En France, la fiscalité des investissements a été considérablement simplifiée en 2018 avec l'introduction du Prélèvement Forfaitaire Unique (PFU), communément appelé « Flat Tax ». Contrairement au salaire, qui est imposé par tranches, le PFU applique un pourcentage fixe.
Le PFU (30 %) se divise en deux parties indissociables :
- Impôt sur le Revenu (IR) : 12,8 % qui alimentent les impôts généraux de l'État.
- Prélèvements Sociaux (PS) : 17,2 % destinés à financer la sécurité sociale. (Retenir ce 17,2 % est essentiel, car en France il s'applique presque toujours, y compris sur les enveloppes fiscalement avantageuses).
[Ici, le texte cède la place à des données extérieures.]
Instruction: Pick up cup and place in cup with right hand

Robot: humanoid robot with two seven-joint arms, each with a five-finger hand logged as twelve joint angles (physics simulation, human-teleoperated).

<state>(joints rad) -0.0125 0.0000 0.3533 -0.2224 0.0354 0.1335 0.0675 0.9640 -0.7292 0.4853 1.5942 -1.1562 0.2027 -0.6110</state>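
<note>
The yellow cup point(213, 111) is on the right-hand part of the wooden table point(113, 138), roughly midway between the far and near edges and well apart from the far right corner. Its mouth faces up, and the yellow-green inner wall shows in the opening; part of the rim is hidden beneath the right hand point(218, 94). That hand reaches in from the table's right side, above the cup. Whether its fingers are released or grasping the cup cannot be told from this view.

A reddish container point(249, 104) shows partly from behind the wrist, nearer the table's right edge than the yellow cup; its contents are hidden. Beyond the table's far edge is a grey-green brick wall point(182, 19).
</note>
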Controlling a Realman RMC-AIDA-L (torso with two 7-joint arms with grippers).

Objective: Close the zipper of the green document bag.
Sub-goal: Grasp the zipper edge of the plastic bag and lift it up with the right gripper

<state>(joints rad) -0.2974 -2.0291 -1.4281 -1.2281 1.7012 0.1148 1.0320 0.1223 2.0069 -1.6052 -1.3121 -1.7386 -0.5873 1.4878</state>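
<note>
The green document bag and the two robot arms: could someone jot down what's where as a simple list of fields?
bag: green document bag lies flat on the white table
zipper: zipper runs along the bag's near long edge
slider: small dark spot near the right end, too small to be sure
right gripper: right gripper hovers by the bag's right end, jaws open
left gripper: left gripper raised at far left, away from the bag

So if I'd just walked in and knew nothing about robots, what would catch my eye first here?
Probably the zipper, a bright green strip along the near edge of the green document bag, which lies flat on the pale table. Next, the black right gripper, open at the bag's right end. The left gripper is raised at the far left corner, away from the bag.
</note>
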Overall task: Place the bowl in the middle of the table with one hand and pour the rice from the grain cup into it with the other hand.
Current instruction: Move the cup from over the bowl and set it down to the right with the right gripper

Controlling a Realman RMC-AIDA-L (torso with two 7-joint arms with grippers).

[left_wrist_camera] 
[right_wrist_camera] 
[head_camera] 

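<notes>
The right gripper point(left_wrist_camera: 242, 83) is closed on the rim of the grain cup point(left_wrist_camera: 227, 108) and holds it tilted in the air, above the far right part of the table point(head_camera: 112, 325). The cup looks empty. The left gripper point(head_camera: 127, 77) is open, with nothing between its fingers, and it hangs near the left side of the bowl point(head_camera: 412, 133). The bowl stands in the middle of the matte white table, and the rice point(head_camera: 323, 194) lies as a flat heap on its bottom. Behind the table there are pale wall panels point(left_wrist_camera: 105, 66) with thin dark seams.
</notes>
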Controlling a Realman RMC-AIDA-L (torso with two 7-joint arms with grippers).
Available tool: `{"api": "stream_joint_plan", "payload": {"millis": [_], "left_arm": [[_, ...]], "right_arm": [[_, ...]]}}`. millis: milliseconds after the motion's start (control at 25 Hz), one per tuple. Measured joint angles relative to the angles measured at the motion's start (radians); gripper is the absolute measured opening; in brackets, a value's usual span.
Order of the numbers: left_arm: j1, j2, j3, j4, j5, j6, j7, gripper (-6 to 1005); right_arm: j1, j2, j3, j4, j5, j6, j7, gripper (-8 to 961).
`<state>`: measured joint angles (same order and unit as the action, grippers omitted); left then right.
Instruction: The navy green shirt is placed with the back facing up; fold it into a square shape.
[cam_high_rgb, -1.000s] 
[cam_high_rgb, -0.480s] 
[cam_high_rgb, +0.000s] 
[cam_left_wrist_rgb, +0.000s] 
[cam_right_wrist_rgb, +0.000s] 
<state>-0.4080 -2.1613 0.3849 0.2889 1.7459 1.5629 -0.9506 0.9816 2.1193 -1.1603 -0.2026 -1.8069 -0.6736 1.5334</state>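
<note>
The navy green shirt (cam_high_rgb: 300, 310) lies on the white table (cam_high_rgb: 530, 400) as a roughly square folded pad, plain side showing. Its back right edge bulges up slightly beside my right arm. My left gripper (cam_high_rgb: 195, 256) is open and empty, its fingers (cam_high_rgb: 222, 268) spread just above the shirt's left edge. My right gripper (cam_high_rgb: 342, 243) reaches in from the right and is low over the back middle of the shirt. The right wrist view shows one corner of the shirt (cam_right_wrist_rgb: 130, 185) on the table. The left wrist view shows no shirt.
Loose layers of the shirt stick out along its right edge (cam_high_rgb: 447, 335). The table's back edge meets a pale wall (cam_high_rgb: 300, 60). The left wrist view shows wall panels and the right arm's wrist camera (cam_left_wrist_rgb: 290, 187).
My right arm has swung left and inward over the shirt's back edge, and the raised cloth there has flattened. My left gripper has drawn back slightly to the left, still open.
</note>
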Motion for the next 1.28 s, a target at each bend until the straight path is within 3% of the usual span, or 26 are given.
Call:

L'alternative : le Barème Progressif. Au lieu du taux fixe de 30 %, il est possible de choisir que les gains d'investissement s'ajoutent au salaire et soient imposés selon le taux progressif (plus les 17,2 % de charges sociales). Ce choix s'applique à l'ensemble des revenus financiers de l'année.
Quand le Barème Progressif est-il avantageux ? Il est généralement intéressant seulement si les revenus totaux sont si faibles que la tranche marginale d'imposition se situe à 0 % ou 11 %. En cas de salaire moyen ou élevé, la Flat Tax de 30 % reste presque toujours l'option la plus économique.